The reason it's a non-issue is because unlike most any other compact digital I've seen, the MF mode is set by a slider on the side of the lens — much like the AF selector on an EOS lens, but much easier to manage. Not a push button that resets when the camera is switched to another mode, nor a (yuck) menu item. It's physical, and it stays where you put it.

So if you're shooting in manual exposure, it's easy to just ignore the AF/AE-L button, and instead let the camera focus in AF and then flip the slider to MF, which effectively functions as an AF lock (with manual override, unlike the "regular" AF lock). It's easy to use by feel which is a big deal to me. I want to be looking at the scene, looking at the picture — not busying my eyes reading menus and other on-screen junk (and that includes looking for the little AF/AE indicator).

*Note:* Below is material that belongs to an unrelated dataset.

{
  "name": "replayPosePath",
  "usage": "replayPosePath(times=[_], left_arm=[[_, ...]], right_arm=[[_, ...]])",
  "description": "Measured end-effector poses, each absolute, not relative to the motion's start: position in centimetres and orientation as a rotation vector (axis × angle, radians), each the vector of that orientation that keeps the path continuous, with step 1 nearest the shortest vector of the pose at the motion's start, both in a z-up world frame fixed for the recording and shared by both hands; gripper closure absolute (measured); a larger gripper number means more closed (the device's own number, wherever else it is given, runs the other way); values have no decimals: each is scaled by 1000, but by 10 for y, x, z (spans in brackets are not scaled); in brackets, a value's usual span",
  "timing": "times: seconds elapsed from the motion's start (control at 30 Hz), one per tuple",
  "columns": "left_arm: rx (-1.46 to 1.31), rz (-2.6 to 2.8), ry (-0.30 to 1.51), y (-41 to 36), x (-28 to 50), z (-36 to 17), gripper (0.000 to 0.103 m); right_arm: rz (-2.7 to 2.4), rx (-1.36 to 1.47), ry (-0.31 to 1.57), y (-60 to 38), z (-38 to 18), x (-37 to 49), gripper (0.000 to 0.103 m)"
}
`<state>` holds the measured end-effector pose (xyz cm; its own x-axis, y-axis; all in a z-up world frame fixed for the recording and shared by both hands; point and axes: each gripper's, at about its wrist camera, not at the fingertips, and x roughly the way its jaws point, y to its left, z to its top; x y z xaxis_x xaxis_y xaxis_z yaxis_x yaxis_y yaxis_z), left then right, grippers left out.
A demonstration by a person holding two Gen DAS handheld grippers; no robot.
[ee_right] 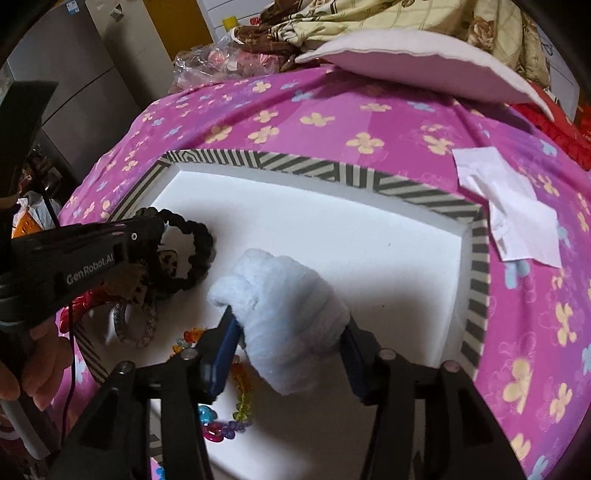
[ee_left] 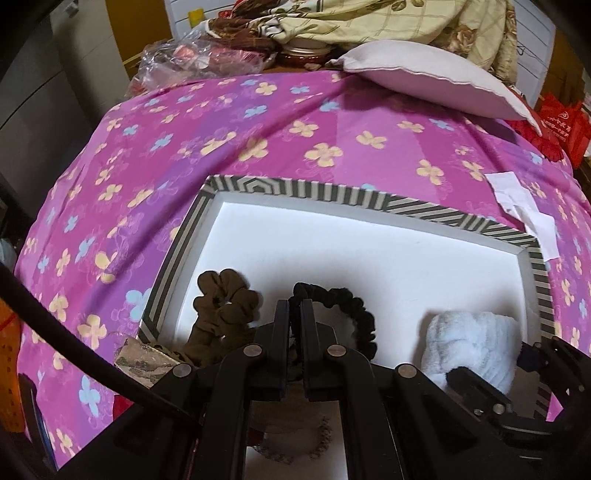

The more you can know about the camera's state without looking at it, the better. Let your eye look for pictures, not mode indicators.

The manual focus has another rare feature for a compact — a depth of field indicator, indicated as a yellow band against the white range guide. Keen.

Using MF, the camera is very fast to respond to the shutter button. All good. Manual exposure, easy zone focus thanks to the DoF markers, fast shutter & 28mm view — my kind of camera.

The flash is low-powered and uses a preflash, like Canon et al. I've rarely used it. There's no connection provided for controlling external strobes. This hasn't had much effect on my shooting either.

A lot of web-review trumpeting has been made about sensor noise at the higher ISOs in this camera, and return trumpets have sounded about how great Noise Ninja is at correcting for the noise. Both contentions are true. I like using RAW mode and correcting noise problems later, I have a good workflow set up for this.

A feature of the camera is that when in RAW mode, a full size JPEG is stored — some folks have complained about this using too much space on the card (hey, extra 2GB cards are... what, $50-60 these days?). I like it. The JPEG serves as a good reminder of what you actually intended. I like that I can set the color process to B&W or sepia and the JPEG is stored using that setting, while the RAW file is... well, RAW, and contains all the original color information.

Beats me why the camera only supports USB 1.1 output. Ooops. I use an external USB 2.0 card reader, which is much, much faster.

I've finally become a convert to Adobe DNG — it makes life simpler for people with multiple cameras to keep all the files in the same format. So the LX1 RAW files, the CRWs from the G5 or the DSLR, all can live together in peace. My digital workflow goes:

Card Reader —» hard disk —» DNG Convert —» Adobe Bridge

and from there to Photoshop and an archive disk. I keep some LX1-dedicated Photoshop actions around, particularly one that labels pix with LX1-related flickr tags and copyrights, and another that can take 16::9 photos and ready-format them for the PSP.